#### [Work item]
Find the line in the material below that contains "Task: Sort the", then give it again, with all later lines, exactly as shown.

#### [Data section]
-*-
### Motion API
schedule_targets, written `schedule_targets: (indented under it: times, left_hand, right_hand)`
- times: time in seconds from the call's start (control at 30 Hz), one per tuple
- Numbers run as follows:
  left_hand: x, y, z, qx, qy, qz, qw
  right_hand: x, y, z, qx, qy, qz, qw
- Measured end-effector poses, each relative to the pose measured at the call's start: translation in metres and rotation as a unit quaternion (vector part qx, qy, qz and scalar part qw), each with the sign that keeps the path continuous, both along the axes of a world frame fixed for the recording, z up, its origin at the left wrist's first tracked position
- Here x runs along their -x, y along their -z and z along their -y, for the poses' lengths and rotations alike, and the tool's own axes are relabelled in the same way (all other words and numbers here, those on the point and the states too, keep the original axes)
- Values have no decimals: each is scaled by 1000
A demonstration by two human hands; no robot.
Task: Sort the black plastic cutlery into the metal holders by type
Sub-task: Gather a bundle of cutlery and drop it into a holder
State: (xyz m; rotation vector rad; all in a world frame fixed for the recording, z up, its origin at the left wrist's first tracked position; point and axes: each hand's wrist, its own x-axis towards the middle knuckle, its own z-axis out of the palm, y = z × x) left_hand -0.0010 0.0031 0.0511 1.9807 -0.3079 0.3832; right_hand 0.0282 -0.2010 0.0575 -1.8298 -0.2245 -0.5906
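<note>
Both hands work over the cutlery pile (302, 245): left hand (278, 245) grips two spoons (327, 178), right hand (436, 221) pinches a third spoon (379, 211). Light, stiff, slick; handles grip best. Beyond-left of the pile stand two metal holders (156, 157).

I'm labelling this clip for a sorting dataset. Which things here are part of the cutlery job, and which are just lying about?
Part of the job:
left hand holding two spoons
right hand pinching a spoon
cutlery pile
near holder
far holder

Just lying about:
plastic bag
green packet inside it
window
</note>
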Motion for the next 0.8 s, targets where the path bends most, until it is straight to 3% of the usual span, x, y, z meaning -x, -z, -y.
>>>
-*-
#### [Output below]
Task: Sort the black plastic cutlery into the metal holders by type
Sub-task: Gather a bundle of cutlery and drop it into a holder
State: (xyz m; rotation vector rad; all in a world frame fixed for the recording, z up, its origin at the left wrist's first tracked position; point and axes: each hand's wrist, its own x-axis towards the middle knuckle, its own z-axis out of the palm, y = z × x) left_hand -0.0010 0.0031 0.0511 1.9807 -0.3079 0.3832; right_hand 0.0282 -0.2010 0.0575 -1.8298 -0.2245 -0.5906
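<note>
Both hands work over the cutlery pile (302, 245): left hand (278, 245) grips two spoons (327, 178), right hand (436, 221) pinches a third spoon (379, 211). Light, stiff, slick; handles grip best. Beyond-left of the pile stand two metal holders (156, 157).

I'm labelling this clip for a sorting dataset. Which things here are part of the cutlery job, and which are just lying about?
Part of the job:
left hand holding two spoons
right hand pinching a spoon
cutlery pile
near holder
far holder

Just lying about:
plastic bag
green packet inside it
window
</note>
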Motion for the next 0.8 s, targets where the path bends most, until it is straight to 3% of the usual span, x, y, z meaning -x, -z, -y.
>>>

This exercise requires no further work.